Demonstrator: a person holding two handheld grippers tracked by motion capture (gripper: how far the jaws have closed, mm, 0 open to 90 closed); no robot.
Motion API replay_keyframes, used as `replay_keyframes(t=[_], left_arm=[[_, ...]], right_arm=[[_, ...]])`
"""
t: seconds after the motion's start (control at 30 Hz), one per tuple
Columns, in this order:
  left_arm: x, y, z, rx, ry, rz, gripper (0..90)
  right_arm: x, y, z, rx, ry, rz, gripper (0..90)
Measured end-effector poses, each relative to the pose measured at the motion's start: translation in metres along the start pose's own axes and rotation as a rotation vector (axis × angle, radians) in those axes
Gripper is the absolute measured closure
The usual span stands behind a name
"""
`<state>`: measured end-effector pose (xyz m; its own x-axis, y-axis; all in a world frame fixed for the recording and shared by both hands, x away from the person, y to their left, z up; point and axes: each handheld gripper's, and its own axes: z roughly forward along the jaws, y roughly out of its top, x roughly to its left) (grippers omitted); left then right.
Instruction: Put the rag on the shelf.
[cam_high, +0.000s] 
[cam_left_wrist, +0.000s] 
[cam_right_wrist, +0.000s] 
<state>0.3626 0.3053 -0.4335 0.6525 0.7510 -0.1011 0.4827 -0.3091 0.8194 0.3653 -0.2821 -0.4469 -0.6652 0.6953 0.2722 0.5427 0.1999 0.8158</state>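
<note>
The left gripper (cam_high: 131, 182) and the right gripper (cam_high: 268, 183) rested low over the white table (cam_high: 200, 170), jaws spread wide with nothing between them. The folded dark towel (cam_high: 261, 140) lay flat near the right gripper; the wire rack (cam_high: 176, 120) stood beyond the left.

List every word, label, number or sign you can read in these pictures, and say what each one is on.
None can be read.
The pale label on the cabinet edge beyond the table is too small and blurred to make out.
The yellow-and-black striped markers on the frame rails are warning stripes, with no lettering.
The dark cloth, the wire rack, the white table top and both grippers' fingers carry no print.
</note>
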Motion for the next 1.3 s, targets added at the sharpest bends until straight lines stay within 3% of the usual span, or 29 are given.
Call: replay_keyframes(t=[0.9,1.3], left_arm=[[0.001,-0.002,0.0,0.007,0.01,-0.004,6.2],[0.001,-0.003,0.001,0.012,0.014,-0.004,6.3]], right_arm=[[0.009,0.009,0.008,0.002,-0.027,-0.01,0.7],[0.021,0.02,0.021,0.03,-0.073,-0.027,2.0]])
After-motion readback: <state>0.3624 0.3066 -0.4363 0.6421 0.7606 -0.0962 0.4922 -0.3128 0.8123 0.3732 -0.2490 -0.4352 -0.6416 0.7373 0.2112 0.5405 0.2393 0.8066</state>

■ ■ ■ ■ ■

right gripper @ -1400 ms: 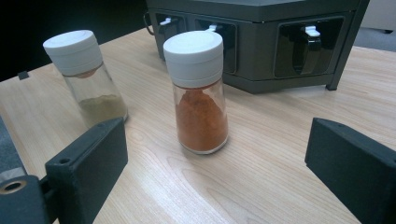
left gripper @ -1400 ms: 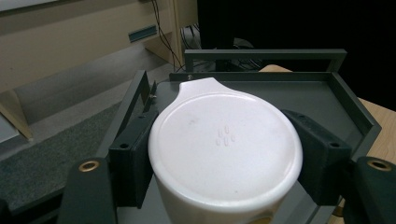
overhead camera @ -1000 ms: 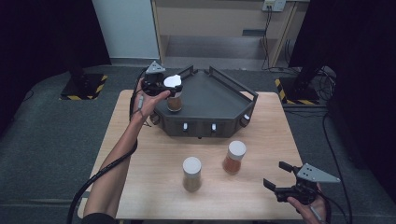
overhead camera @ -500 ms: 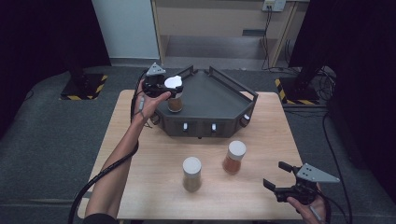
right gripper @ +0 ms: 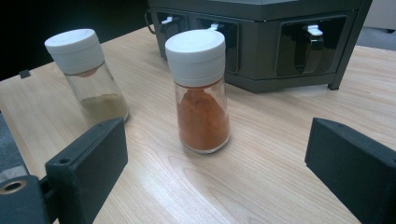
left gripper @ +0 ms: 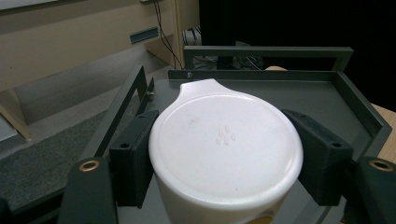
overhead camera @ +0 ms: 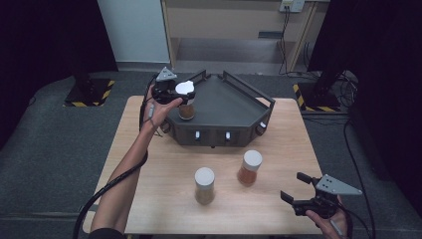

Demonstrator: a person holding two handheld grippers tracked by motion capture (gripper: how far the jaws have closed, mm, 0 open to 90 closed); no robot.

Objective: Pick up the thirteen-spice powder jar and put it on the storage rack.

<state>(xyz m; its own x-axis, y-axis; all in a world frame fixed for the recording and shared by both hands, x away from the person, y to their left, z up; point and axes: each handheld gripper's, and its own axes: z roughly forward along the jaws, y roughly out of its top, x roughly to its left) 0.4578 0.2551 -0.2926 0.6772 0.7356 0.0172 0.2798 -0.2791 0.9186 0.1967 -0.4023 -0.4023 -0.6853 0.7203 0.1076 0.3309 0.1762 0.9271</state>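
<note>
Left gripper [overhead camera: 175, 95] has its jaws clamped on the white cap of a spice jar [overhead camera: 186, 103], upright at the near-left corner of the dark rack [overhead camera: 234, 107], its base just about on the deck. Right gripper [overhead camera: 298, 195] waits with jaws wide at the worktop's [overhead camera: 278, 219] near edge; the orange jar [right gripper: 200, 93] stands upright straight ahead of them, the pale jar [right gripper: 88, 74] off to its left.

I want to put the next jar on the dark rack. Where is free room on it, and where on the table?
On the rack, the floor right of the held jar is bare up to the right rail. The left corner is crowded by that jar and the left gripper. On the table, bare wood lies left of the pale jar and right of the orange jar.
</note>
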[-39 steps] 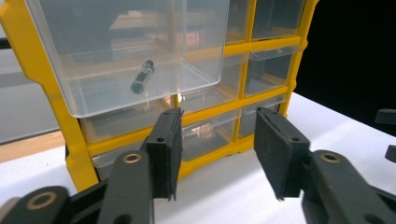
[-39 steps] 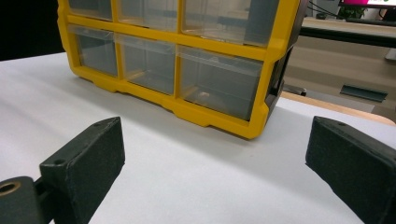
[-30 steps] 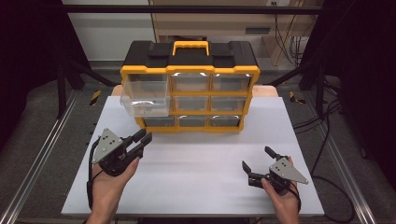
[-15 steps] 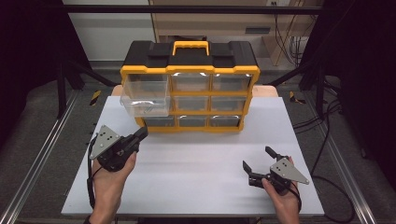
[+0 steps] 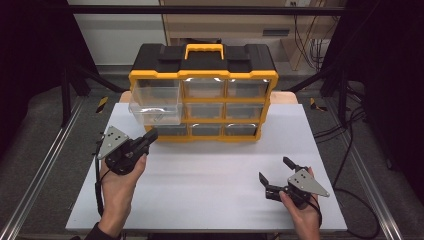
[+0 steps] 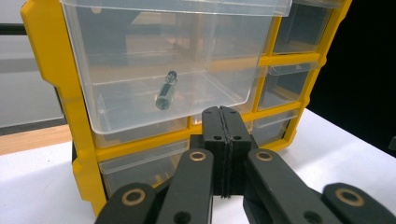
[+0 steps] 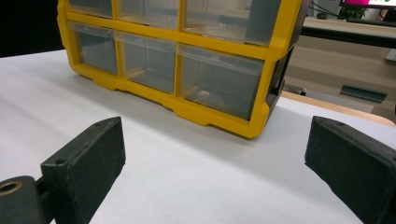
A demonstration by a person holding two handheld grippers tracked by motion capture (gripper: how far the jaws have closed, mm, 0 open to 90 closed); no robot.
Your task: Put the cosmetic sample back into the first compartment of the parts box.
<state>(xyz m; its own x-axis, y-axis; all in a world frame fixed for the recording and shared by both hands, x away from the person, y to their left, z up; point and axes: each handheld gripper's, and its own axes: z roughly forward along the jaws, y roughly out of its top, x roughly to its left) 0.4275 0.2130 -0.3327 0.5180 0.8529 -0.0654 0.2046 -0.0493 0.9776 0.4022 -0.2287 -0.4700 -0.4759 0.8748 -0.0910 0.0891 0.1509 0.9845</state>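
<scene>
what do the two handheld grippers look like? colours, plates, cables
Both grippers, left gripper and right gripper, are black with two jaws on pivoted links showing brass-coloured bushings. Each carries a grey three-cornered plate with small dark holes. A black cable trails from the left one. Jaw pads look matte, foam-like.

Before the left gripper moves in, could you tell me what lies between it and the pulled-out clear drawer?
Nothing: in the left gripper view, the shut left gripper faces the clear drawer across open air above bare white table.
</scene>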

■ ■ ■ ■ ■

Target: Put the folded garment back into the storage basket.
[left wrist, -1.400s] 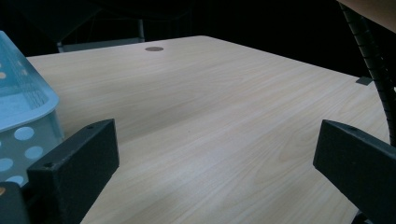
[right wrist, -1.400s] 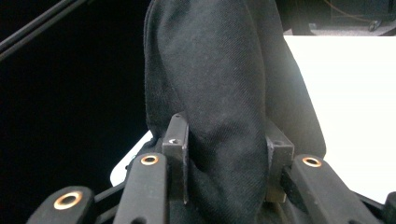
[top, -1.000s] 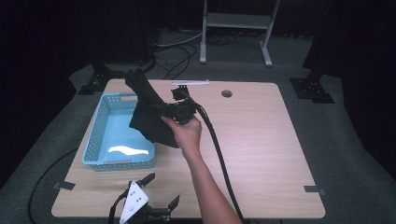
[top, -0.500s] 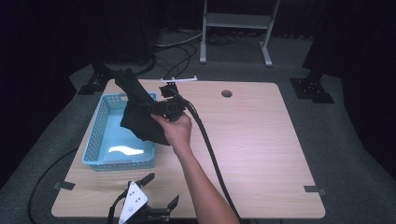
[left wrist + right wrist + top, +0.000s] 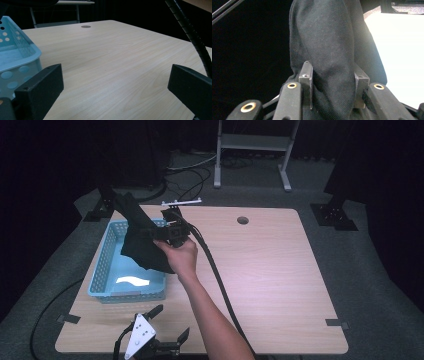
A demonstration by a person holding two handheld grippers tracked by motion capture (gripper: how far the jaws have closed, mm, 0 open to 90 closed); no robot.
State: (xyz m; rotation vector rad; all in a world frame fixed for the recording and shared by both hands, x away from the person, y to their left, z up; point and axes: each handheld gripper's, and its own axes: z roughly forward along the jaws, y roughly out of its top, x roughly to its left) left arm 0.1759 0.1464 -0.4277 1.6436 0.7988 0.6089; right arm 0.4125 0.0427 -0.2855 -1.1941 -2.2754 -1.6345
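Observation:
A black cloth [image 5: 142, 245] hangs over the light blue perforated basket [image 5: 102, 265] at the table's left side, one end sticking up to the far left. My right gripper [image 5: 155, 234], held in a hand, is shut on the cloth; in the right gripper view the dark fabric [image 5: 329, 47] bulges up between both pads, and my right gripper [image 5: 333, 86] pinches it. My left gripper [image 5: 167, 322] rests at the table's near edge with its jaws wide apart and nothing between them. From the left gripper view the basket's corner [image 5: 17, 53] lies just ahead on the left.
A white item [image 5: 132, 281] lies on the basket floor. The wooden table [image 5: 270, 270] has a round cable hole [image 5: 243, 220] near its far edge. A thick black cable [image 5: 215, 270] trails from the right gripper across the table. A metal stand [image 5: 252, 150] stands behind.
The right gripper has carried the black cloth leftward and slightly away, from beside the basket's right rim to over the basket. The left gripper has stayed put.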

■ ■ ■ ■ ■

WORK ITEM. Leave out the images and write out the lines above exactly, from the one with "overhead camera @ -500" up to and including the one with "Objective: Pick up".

SOLUTION BELOW.
overhead camera @ -500 ms: 
right gripper @ +0 ms: 
left gripper @ +0 ms: 
overhead camera @ +0 ms: 

Demonstrator: a person holding two handheld grippers tracked by motion capture (gripper: how far the jaws have closed, mm, 0 open to 90 closed); no robot.

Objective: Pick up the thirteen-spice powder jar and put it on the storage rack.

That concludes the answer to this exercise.